== The problem ==
Return every entry below exactly as written.

------------------------------

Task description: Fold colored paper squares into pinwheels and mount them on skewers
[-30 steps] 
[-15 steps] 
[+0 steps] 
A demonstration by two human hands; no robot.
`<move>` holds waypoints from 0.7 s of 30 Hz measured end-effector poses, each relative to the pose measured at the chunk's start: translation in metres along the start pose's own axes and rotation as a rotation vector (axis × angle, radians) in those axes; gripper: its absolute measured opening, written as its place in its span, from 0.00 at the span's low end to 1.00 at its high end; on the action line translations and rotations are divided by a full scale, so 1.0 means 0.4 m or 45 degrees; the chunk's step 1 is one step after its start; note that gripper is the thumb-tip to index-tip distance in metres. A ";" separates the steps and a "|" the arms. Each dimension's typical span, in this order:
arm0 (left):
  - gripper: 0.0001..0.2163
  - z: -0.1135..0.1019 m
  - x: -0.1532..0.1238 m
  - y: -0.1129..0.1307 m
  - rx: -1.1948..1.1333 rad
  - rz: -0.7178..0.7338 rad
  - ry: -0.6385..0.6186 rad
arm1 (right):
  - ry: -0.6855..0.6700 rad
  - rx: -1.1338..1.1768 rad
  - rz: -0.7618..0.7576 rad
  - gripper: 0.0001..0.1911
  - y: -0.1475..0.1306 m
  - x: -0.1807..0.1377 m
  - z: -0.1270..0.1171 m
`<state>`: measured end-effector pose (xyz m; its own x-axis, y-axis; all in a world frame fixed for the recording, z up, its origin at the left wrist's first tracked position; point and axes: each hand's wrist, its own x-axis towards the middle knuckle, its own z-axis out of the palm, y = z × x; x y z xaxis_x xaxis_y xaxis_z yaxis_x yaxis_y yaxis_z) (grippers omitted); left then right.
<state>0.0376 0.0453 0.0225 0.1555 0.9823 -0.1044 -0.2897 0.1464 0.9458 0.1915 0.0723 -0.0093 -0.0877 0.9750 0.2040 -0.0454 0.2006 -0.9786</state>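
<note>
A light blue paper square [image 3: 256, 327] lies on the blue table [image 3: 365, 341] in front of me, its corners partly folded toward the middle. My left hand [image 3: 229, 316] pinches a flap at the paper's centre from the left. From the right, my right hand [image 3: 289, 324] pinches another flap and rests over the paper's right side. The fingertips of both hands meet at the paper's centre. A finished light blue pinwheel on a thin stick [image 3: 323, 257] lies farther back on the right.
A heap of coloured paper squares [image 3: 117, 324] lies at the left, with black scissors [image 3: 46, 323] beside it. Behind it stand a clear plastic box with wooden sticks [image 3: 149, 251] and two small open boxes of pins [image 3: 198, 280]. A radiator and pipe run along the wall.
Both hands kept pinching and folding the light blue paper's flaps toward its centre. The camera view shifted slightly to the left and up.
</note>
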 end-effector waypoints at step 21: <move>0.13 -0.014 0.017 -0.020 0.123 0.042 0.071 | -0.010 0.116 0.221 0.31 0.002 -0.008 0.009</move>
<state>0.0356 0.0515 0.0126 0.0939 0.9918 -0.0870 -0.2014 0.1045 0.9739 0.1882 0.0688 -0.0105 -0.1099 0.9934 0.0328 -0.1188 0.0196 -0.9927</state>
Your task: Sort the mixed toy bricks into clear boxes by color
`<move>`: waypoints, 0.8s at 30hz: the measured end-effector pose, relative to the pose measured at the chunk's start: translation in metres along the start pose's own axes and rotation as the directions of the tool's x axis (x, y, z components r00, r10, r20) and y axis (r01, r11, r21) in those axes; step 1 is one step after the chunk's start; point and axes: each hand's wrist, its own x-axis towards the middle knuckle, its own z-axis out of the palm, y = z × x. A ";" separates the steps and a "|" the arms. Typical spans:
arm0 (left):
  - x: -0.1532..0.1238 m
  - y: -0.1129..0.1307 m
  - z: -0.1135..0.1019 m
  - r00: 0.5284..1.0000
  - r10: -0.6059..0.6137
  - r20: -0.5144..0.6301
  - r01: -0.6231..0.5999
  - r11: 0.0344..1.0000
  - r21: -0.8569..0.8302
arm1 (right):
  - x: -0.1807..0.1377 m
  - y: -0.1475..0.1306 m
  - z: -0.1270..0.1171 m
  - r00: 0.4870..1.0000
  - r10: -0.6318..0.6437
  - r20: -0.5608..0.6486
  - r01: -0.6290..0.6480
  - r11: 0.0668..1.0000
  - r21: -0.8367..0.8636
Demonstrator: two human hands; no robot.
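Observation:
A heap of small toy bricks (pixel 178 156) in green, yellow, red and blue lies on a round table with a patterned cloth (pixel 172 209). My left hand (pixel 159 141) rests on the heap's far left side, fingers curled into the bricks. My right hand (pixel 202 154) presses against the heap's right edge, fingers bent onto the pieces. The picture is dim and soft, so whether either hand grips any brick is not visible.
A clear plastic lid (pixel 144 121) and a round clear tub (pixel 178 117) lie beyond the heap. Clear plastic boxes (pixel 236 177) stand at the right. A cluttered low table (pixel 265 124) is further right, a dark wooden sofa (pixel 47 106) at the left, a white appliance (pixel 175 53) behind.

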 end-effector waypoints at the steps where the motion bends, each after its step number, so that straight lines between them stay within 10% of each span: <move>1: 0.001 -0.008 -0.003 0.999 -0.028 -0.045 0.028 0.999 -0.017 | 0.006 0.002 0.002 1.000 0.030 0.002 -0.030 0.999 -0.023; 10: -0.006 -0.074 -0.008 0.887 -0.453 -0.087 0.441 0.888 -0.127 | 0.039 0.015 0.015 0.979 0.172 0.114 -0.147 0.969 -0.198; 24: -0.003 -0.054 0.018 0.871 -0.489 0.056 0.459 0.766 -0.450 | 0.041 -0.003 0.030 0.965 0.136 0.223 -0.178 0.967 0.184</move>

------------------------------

== Task output ==
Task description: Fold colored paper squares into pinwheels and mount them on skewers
[-30 steps] 
[-15 steps] 
[+0 steps] 
A demonstration by two human hands; no robot.
`<move>` holds waypoints from 0.7 s of 30 Hz measured end-effector poses, each relative to the pose measured at the chunk's start: translation in metres along the start pose's own axes and rotation as a rotation vector (axis × angle, radians) in those axes; gripper: its absolute measured opening, written as its place in its span, from 0.00 at the span's low end to 1.00 at its high end; on the action line translations and rotations are divided by a full scale, so 1.0 means 0.4 m or 45 degrees; the chunk's step 1 is one step after its start; note that gripper is the thumb-tip to index-tip distance in metres. A ";" separates the steps and a "|" the arms. Each dimension's typical span, in this order:
arm0 (left):
  - gripper: 0.0001..0.2163
  - z: -0.1135..0.1019 m
  - x: -0.1532..0.1238 m
  - y: -0.1129..0.1307 m
  - rx: -1.1948..1.1333 rad
  - rz: -0.7178..0.7338 rad
  - ry: -0.6385..0.6186 rad
arm1 (right):
  - ry: -0.6855..0.6700 rad
  - rx: -1.1338..1.1768 rad
  - rz: -0.7618..0.7576 rad
  - gripper: 0.0001..0.1911
  - y: -0.1475..0.1306 m
  - x: -0.1807..0.1377 m
  - z: -0.1270..0.1171 m
`<state>`: measured end-effector pose (xyz m; its own x-axis, y-axis; all in a world frame fixed for the recording, z up, its origin at the left wrist's first tracked position; point and axes: each hand's wrist, its own x-axis towards the middle knuckle, its own z-axis out of the palm, y = z × x; x y z xaxis_x xaxis_y xaxis_z yaxis_x yaxis_y yaxis_z) (grippers omitted); left then right.
<state>0.0376 0.0453 0.0225 0.1555 0.9823 -0.1044 -0.2897 0.1464 0.9458 0.1915 0.0723 -0.0093 -0.0877 0.9750 0.2040 -0.0454 0.2006 -0.9786</state>
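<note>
A light blue paper square [image 3: 256, 327] lies on the blue table [image 3: 365, 341] in front of me, its corners partly folded toward the middle. My left hand [image 3: 229, 316] pinches a flap at the paper's centre from the left. From the right, my right hand [image 3: 289, 324] pinches another flap and rests over the paper's right side. The fingertips of both hands meet at the paper's centre. A finished light blue pinwheel on a thin stick [image 3: 323, 257] lies farther back on the right.
A heap of coloured paper squares [image 3: 117, 324] lies at the left, with black scissors [image 3: 46, 323] beside it. Behind it stand a clear plastic box with wooden sticks [image 3: 149, 251] and two small open boxes of pins [image 3: 198, 280]. A radiator and pipe run along the wall.
Both hands kept pinching and folding the light blue paper's flaps toward its centre. The camera view shifted slightly to the left and up.
</note>
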 end-effector waypoints at step 21: <move>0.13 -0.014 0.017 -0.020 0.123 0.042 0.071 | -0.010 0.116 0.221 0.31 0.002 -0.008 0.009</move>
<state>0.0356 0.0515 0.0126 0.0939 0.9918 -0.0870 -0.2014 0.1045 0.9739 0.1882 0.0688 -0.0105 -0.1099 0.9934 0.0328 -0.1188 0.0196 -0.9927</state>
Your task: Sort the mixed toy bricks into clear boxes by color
`<move>`: waypoints, 0.8s at 30hz: the measured end-effector pose, relative to the pose measured at the chunk's start: translation in metres along the start pose's own axes and rotation as the directions of the tool's x axis (x, y, z components r00, r10, r20) and y axis (r01, r11, r21) in those axes; step 1 is one step after the chunk's start; point and axes: each hand's wrist, its own x-axis towards the middle knuckle, its own z-axis out of the palm, y = z × x. A ";" separates the steps and a "|" the arms. Typical spans:
arm0 (left):
  - x: -0.1532..0.1238 m
  - y: -0.1129..0.1307 m
  - z: -0.1135..0.1019 m
  - r00: 0.5284..1.0000
  - r10: -0.6059..0.6137
  - r20: -0.5144..0.6301
  - r01: -0.6231..0.5999
  - r11: 0.0344..1.0000
  - r21: -0.8569..0.8302
arm1 (right):
  - x: -0.1807..0.1377 m
  - y: -0.1475..0.1306 m
  - z: -0.1270..0.1171 m
  - r00: 0.4870..1.0000
  - r10: -0.6318..0.6437
  - r20: -0.5608..0.6486
  - r01: -0.6290..0.6480
  - r11: 0.0668..1.0000
  - r21: -0.8367..0.8636
Demonstrator: two human hands; no robot.
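Observation:
A heap of small toy bricks (pixel 178 156) in green, yellow, red and blue lies on a round table with a patterned cloth (pixel 172 209). My left hand (pixel 159 141) rests on the heap's far left side, fingers curled into the bricks. My right hand (pixel 202 154) presses against the heap's right edge, fingers bent onto the pieces. The picture is dim and soft, so whether either hand grips any brick is not visible.
A clear plastic lid (pixel 144 121) and a round clear tub (pixel 178 117) lie beyond the heap. Clear plastic boxes (pixel 236 177) stand at the right. A cluttered low table (pixel 265 124) is further right, a dark wooden sofa (pixel 47 106) at the left, a white appliance (pixel 175 53) behind.
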
 end-effector waypoints at the steps where the motion bends, each after its step number, so that straight lines between them stay within 10% of each span: <move>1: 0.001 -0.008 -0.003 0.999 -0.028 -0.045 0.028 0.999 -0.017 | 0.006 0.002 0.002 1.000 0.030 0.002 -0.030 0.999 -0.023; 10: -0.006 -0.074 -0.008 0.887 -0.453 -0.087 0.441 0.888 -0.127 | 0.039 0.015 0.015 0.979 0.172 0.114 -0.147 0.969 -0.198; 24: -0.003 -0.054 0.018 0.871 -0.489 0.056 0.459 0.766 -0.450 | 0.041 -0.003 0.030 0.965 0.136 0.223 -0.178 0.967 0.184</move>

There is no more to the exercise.